(What needs to be done) Each line below must be reproduced exactly.

(Information shown)
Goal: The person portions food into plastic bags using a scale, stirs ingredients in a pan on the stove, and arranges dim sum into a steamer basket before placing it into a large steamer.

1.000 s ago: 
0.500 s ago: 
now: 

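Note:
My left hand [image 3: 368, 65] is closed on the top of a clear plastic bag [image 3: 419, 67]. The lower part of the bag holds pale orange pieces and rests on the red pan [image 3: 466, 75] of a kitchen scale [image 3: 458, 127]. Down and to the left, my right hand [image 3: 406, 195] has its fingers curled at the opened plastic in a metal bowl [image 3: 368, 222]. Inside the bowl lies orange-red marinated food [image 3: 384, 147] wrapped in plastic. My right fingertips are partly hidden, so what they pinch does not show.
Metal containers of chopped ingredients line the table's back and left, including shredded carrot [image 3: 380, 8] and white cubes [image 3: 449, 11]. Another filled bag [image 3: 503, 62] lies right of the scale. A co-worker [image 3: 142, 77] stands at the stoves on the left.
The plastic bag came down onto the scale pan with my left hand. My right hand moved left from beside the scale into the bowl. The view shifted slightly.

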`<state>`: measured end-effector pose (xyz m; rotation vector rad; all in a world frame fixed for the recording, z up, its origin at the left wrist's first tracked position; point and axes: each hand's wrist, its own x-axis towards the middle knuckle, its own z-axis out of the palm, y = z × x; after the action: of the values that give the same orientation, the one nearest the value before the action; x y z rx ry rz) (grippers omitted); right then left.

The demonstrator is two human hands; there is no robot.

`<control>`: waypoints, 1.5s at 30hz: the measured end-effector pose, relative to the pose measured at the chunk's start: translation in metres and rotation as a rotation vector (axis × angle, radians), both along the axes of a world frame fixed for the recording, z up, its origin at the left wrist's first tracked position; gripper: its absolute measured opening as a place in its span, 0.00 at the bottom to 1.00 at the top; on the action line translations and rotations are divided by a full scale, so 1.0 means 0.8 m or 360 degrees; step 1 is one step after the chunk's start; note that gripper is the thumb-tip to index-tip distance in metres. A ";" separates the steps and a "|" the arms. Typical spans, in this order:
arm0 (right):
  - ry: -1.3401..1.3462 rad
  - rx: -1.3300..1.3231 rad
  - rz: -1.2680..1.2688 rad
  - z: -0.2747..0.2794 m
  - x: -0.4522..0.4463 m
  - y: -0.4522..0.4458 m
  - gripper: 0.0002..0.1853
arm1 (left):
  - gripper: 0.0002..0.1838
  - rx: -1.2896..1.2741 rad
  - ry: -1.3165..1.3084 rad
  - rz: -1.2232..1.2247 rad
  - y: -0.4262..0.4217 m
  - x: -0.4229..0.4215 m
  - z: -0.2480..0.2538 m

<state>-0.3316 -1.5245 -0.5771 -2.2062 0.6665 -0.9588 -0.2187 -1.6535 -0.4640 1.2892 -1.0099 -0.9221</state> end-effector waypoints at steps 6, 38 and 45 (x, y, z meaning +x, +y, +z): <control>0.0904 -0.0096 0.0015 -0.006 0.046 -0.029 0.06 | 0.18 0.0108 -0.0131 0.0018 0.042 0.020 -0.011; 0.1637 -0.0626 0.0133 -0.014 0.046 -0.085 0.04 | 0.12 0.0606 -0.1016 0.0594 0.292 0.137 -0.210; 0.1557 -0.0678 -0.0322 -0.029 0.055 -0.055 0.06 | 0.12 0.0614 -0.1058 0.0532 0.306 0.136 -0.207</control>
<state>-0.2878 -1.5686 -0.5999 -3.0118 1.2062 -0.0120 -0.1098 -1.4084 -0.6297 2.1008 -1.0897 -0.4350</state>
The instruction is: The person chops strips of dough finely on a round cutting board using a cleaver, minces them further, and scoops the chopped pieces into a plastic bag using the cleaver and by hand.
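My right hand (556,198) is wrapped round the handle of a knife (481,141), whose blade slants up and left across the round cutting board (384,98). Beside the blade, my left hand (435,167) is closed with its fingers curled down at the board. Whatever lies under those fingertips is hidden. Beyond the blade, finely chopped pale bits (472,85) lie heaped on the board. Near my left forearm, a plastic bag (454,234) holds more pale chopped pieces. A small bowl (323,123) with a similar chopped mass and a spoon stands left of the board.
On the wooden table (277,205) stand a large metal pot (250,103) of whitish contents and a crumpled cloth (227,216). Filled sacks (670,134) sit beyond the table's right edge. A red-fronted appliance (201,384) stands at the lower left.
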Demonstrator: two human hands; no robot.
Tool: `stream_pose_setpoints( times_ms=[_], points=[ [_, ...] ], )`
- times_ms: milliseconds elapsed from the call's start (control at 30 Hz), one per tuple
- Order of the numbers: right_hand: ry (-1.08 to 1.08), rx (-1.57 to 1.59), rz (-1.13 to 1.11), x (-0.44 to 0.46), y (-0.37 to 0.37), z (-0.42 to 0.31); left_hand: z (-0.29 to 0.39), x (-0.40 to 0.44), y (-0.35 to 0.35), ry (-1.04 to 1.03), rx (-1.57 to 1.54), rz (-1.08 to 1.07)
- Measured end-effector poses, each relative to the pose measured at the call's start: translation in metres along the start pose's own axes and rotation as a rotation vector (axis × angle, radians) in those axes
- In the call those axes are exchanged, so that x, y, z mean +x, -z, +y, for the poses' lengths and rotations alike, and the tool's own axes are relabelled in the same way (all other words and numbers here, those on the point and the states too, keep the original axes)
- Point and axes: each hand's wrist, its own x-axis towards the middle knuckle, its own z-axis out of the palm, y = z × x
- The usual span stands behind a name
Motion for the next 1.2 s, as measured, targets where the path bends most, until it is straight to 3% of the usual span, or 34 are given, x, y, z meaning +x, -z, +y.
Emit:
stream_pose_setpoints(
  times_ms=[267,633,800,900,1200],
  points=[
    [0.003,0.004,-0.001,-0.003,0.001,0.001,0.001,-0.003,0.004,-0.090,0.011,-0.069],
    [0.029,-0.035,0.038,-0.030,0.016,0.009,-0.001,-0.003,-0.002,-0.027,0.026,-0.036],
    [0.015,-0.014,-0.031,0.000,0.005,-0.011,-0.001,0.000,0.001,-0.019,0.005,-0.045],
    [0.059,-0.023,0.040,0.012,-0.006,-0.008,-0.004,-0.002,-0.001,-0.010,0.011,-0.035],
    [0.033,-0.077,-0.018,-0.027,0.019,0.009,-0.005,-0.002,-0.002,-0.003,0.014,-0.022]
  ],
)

(Response for this exercise)
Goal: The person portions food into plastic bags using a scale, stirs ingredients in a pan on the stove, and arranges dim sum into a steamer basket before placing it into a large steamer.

1.000 s ago: 
0.500 s ago: 
now: 

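Note:
My left hand [image 3: 368, 65] is closed on the top of a clear plastic bag [image 3: 419, 67]. The lower part of the bag holds pale orange pieces and rests on the red pan [image 3: 466, 75] of a kitchen scale [image 3: 458, 127]. Down and to the left, my right hand [image 3: 406, 195] has its fingers curled at the opened plastic in a metal bowl [image 3: 368, 222]. Inside the bowl lies orange-red marinated food [image 3: 384, 147] wrapped in plastic. My right fingertips are partly hidden, so what they pinch does not show.
Metal containers of chopped ingredients line the table's back and left, including shredded carrot [image 3: 380, 8] and white cubes [image 3: 449, 11]. Another filled bag [image 3: 503, 62] lies right of the scale. A co-worker [image 3: 142, 77] stands at the stoves on the left.
The plastic bag came down onto the scale pan with my left hand. My right hand moved left from beside the scale into the bowl. The view shifted slightly.
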
`<state>`: measured end-effector pose (xyz m; rotation vector rad; all in a world frame fixed for the recording, z up, its origin at the left wrist's first tracked position; point and axes: each hand's wrist, its own x-axis towards the middle knuckle, its own z-axis out of the palm, y = z × x; after the action: of the values that give the same orientation, the one nearest the value before the action; x y z rx ry rz) (grippers omitted); right then left.

The demonstrator is two human hands; there is no robot.

`<control>`: waypoints, 1.5s at 30hz: the measured end-effector pose, relative to the pose measured at the chunk's start: translation in metres and rotation as a rotation vector (axis × angle, radians), both along the axes of a world frame fixed for the recording, z up, its origin at the left wrist's first tracked position; gripper: its absolute measured opening as a place in its span, 0.00 at the bottom to 1.00 at the top; on the action line translations and rotations are divided by a full scale, so 1.0 means 0.8 m or 360 degrees; step 1 is one step after the chunk's start; note that gripper is the thumb-tip to index-tip distance in metres. A ";" separates the steps and a "|" the arms. Typical spans, in this order:
arm0 (right):
  - ry: -1.3401..1.3462 rad
  - rx: -1.3300..1.3231 rad
  - rz: -1.2680..1.2688 rad
  - z: -0.2747..0.2794 m
  - x: -0.4522..0.4463 m
  - y: -0.4522..0.4458 m
  - gripper: 0.0002..0.1853
arm1 (left):
  - gripper: 0.0002..0.1838
  - rx: -1.2896..1.2741 rad
  - ry: -1.3165..1.3084 rad
  - rz: -1.2232..1.2247 rad
  - y: -0.4262..0.4217 m
  - x: -0.4229..0.4215 m
  - z: -0.2480..0.2538 m

<state>-0.3316 -1.5245 -0.5771 -2.2062 0.6665 -0.9588 -0.2187 -1.6535 -0.4640 1.2892 -1.0099 -0.9221</state> end-effector waypoints at steps 6, 38 and 45 (x, y, z meaning +x, +y, +z): <control>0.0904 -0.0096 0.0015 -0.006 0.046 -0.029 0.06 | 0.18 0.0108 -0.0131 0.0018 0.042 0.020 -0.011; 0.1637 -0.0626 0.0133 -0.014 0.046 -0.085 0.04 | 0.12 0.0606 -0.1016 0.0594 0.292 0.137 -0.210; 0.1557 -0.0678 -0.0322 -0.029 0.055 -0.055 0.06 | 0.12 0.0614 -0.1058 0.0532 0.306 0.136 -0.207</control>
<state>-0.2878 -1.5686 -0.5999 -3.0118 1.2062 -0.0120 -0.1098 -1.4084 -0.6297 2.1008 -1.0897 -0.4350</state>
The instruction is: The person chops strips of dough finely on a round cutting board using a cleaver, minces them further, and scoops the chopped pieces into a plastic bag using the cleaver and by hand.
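My right hand (556,198) is wrapped round the handle of a knife (481,141), whose blade slants up and left across the round cutting board (384,98). Beside the blade, my left hand (435,167) is closed with its fingers curled down at the board. Whatever lies under those fingertips is hidden. Beyond the blade, finely chopped pale bits (472,85) lie heaped on the board. Near my left forearm, a plastic bag (454,234) holds more pale chopped pieces. A small bowl (323,123) with a similar chopped mass and a spoon stands left of the board.
On the wooden table (277,205) stand a large metal pot (250,103) of whitish contents and a crumpled cloth (227,216). Filled sacks (670,134) sit beyond the table's right edge. A red-fronted appliance (201,384) stands at the lower left.
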Demonstrator: two human hands; no robot.
Tool: `stream_pose_setpoints( times_ms=[_], points=[ [_, ...] ], )`
- times_ms: milliseconds elapsed from the call's start (control at 30 Hz), one per tuple
- Order of the numbers: right_hand: ry (-1.08 to 1.08), rx (-1.57 to 1.59), rz (-1.13 to 1.11), x (-0.44 to 0.46), y (-0.37 to 0.37), z (-0.42 to 0.31); left_hand: z (-0.29 to 0.39), x (-0.40 to 0.44), y (-0.35 to 0.35), ry (-1.04 to 1.03), rx (-1.57 to 1.54), rz (-1.08 to 1.07)
- Measured end-effector poses, each relative to the pose measured at the call's start: translation in metres along the start pose's own axes and rotation as a rotation vector (axis × angle, radians) in those axes
- In the call those axes are exchanged, so that x, y, z mean +x, -z, +y, for the poses' lengths and rotations alike, and the tool's own axes are relabelled in the same way (all other words and numbers here, those on the point and the states too, keep the original axes)
- Point and axes: each hand's wrist, its own x-axis towards the middle knuckle, its own z-axis out of the palm, y = z × x
- The usual span stands behind a name
Motion for the next 1.2 s, as measured, targets where the path bends most, until it is straight to 3% of the usual span, or 34 are given, x, y, z meaning +x, -z, +y.
Emit:
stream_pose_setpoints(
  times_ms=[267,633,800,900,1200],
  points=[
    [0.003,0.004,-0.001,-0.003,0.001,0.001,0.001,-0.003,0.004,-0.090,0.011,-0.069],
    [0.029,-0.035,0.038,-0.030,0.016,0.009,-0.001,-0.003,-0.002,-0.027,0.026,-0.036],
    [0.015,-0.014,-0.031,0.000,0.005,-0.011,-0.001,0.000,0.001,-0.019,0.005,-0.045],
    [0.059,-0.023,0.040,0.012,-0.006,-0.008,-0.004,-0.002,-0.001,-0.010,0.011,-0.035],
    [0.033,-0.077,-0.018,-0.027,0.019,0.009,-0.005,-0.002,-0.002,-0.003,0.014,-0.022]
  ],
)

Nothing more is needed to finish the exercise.